Recent headlines linked to with sensational panic by Drudge.

This is all a result of hivemind logic deciding that Google Glass is somehow more insidious than anything we've seen thus far.

What a fabulous destraction from the spytech already all around us.

Let's focus on the one device that one wears on their face. The one device that is overt, obvious and public. The very intention of the device is to collect and augment information from the world around us, and hopefully do something with that information to make our days a little easier.

Let's completely ignore all the covert and insideous devices that hide within the gadgets we've welcomed into our lives over the past several decades.

Courtesy of Stop The Cyborgs, the following exchange with a Google spokesperson:

A Google spokesperson responds: 
“It is still very early days for Glass, and we expect that as with other new technologies, such as cell phones, behaviors and social norms will develop over time.” 
Stop the cyborgs reply:
"We couldn’t agree more.

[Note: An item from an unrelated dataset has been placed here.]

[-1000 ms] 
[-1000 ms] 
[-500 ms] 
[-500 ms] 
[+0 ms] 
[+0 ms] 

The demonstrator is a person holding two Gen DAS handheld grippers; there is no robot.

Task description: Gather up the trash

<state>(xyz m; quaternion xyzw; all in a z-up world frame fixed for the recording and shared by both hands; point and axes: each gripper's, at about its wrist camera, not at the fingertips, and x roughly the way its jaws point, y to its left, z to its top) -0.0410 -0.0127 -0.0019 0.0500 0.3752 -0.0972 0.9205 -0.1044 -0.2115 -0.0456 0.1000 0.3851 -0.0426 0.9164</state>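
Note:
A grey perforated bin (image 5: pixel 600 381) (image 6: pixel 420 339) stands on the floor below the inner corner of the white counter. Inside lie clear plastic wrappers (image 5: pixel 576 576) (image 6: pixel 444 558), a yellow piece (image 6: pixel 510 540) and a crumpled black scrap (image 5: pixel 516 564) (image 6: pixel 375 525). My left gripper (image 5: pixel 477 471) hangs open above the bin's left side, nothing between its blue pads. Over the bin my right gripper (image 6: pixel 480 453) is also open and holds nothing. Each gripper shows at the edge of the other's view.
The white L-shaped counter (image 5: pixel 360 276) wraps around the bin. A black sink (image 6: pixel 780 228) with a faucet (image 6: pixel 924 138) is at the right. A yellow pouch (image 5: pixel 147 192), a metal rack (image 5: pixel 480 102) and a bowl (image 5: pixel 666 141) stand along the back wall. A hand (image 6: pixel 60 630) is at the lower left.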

These early days are our opportunity to proactively shape the social norms and technological development through public debate, politics and individual action rather than passively accepting and adapting to new technology."
Anyone pretending that we are somehow in the "early days" of the surveillance security discussion has zero grip on the last three decades of computer technology and takes for granted the technology that is already within three feet of us.

You know what's great about Google Glass?

You know when you're staring right at it!

It practically screams, "Hi, I'm a camera! Behave like you're in front of a camera!"

My smartphone's design offers nothing of the sort. Just ask my girlfriend.

So, does it need a blinking light?

Well, that depends. If the freedom to ignorantly assume a camera is not recording, in spite its obvious presence, is a basic human right, then I guess it needs a blinking light.

But in this world, that's staggeringly shortsighted logic to rely on.

It's right up there with not looking both ways when you cross the street, since, duh, pedestrians have the right-of-way. If a car hits you, it's their fault! So they should look, not you! It's a totally weak argument if you end up dead, and it's a totally week argument for assuming a right to privacy.

In 2009, Eric Schmidt, in an interview with Maria Bartiromo, famously said the following:

"If you have something that you don’t want anyone to know, maybe you shouldn't be doing it in the first place."
Most people find this notion abhorrent. A violation of a basic human right to privacy.

Believe what you want, but your beliefs do not change the reality of the statement. This has been the reality of our world for quite sometime. It is not a new reality forged by Google Glass. And it is not a reality that will be going away anytime soon.

You can fight it all you want. You can lead debates, make bumperstickers and fight for initiatives to unwind it. You can even become a cybernetic bigot if it floats your boat.

But what I would not suggest is allowing yourself to be consumed by the distraction of wearable devices like Google Glass while ignoring the reality and capability of what's already in our pockets, on our desks and staring at us in our living rooms.

Because that position is too little too late.

That position is like arguing with the driver over right-of-way as you lie bleeding in the intersection.

These are real:


They have been for quite some time. 

Who knows, they could have kindly walked you back to your dorm room. The rest of the details are fuzzy.